For regular hand block printing, a printer first dips the wooden printing block in the dye tray before pounding the center of the block onto the fabric with his or her fist. The pattern is repeated, aligning the blocks by eye.
Traditional Bagru prints use dark (or colored) patterns on cream or dyed backgrounds. Another style, called dabu, creates light-colored motifs on a dark background using mud-resist printing. There are also items made with discharge printing, using citric acid on grey alum dye.
Color is one way to differentiate Bagru prints from those made in nearby Sanganer: In Bagru, the cloth has either a cream-colored or a dyed base, while Sanganeri prints have a white base. Sanganer prints are known for delicate floral and leaf motifs. Bagru prints use these natural designs, but also incorporate geometric shapes — such as leher (waves), chaupad (checks), and kangura (triangles), and jaali — a gridded trellis pattern which may have been adapted from Islamic architecture.
Adapting these motifs to contemporary fashion requires added precision: The abundance of empty spaces in modern patterns tends to reveal the unintentional dye drips which often go unnoticed in busier, traditional designs.
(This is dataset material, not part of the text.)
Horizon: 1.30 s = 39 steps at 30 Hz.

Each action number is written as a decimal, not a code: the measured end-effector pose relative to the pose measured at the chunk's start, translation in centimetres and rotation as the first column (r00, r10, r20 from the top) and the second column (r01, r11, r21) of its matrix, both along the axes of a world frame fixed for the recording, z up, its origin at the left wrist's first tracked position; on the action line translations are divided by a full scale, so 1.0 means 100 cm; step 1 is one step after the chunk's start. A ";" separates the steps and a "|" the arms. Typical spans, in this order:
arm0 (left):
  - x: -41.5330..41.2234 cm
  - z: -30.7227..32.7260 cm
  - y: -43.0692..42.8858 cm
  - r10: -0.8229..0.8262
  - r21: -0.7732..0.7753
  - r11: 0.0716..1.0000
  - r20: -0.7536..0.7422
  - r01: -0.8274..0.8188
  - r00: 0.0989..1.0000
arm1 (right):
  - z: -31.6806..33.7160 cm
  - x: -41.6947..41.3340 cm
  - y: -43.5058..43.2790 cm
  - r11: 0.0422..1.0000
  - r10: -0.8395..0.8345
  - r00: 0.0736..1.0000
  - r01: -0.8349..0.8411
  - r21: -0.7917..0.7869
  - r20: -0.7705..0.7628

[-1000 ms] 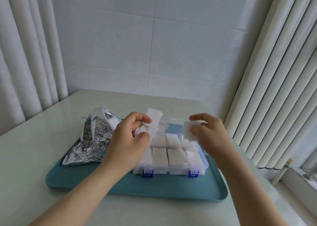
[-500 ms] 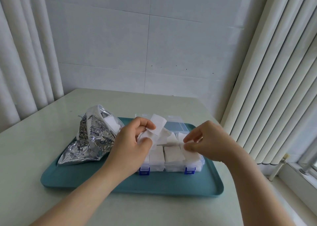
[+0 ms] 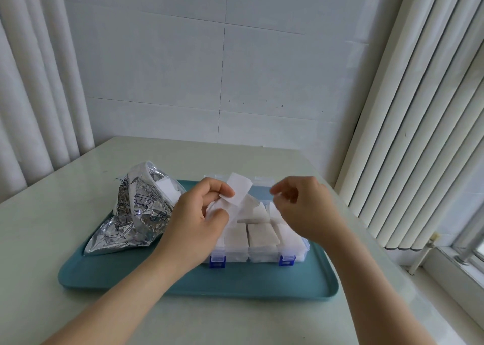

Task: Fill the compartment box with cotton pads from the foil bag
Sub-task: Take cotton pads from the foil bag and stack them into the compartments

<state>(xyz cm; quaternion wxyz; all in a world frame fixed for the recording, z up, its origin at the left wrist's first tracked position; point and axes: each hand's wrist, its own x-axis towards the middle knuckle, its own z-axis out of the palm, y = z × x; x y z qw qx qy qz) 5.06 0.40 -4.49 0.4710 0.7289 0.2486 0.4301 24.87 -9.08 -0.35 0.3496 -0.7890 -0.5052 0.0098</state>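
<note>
A clear compartment box (image 3: 262, 257) with blue latches stands on a teal tray (image 3: 235, 283), its lid folded back. White cotton pads (image 3: 262, 235) fill its front compartments. The silver foil bag (image 3: 131, 213) lies open at the tray's left, with pads showing in its mouth. My left hand (image 3: 196, 221) hovers over the box's left side and grips a small bunch of pads; one pad (image 3: 237, 191) sticks up between thumb and forefinger. My right hand (image 3: 305, 208) hangs above the box's right side with loosely curled fingers and nothing visible in them.
The tray sits on a pale table (image 3: 52, 240) that meets a tiled wall at the back. Curtains hang at the left, vertical blinds (image 3: 419, 135) at the right. The table's right edge drops to a window sill.
My right hand pressed its pad down into the box, let go and has risen empty toward the left hand. My left hand keeps hold of its pads.
</note>
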 end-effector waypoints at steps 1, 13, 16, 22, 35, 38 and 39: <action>0.000 0.001 -0.001 -0.009 -0.003 1.000 0.012 0.009 1.000 | 0.000 -0.006 0.003 0.996 0.023 0.991 -0.011 0.087 -0.130; 0.000 0.004 0.003 -0.039 -0.150 0.987 0.135 0.060 0.990 | 0.005 -0.025 -0.001 0.924 0.370 0.746 -0.229 0.307 -0.555; 0.000 0.006 0.002 -0.001 -0.155 0.988 0.143 0.024 0.990 | 0.004 -0.023 0.000 0.920 0.385 0.678 -0.224 0.322 -0.627; -0.003 0.005 0.006 0.066 -0.138 0.989 0.108 -0.051 0.992 | -0.002 -0.018 0.011 0.888 0.311 0.769 -0.025 0.459 -0.559; -0.006 0.010 -0.005 0.042 0.237 0.971 -0.067 -0.025 0.997 | -0.006 -0.023 0.009 0.897 0.388 0.824 -0.235 0.374 -0.413; -0.007 0.010 -0.005 0.040 0.283 0.959 -0.091 -0.012 0.995 | -0.005 -0.022 0.010 0.891 0.382 0.857 -0.242 0.385 -0.346; -0.008 0.011 -0.005 0.037 0.296 0.955 -0.094 -0.007 0.995 | -0.005 -0.023 0.011 0.888 0.386 0.867 -0.257 0.381 -0.315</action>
Dabu is a mud resist mixture made from local black clay (kaali mitti), wheat powder (bidhan), guar gum, and lime water. After the printer applies the dabu print pattern, a fine layer of sawdust is sprinkled over the fabric to help prevent it from sticking to itself during the dye process. The motifs made with the mud resist remain uncolored while the rest of the fabric is dyed. Sometimes this process is repeated to achieve tonal gradients.
Dyeing
Before dyeing, fabric is soaked in harda — a natural mordant made from the myrobalan fruit and which binds color to the fabric and gives it a distinct yellowish color.
Blues are made from Indigofera tinctoria, stored in dye vats 10 to 12 feet deep. Different hues of red colors (begar) are created by mixing varying proportions of alum (fitkari), madder (lal mitti) and acacia arabica (also called babul gond). Alum is used for greys and syahi (fermented waste iron, jaggery, and water) for blacks. Though most colors used in the Bagru process are natural, the Chhipa occasionally boost them with non-toxic chemical dyes to create brighter colors.
Place: The Final Process
The natural environment is, in the end, what makes Bagru block printing so identifiable. The weather. The water. The wind and the dust. The wood in the blocks and the plants in the dyes.
The seasons which drive production here are natural, not industrial: During the hot and dry months, workers fill the courtyards with fabrics — until monsoon season brings work to a halt.
Those rains haven't been as plentiful in recent years and the region's water table has dropped, threatening the long-term production of textiles in the village. Water preservation in Rajasthan is crucial and, since the dyes here are mostly derived from plants and minerals, villagers now reuse production water to irrigate crops. Over several centuries, the Chhipa tradition has endured — and even thrived — in the face of challenges like these.
And if that history is any guide, it seems likely that they'll continue their indelible style of block-printing for generations to come.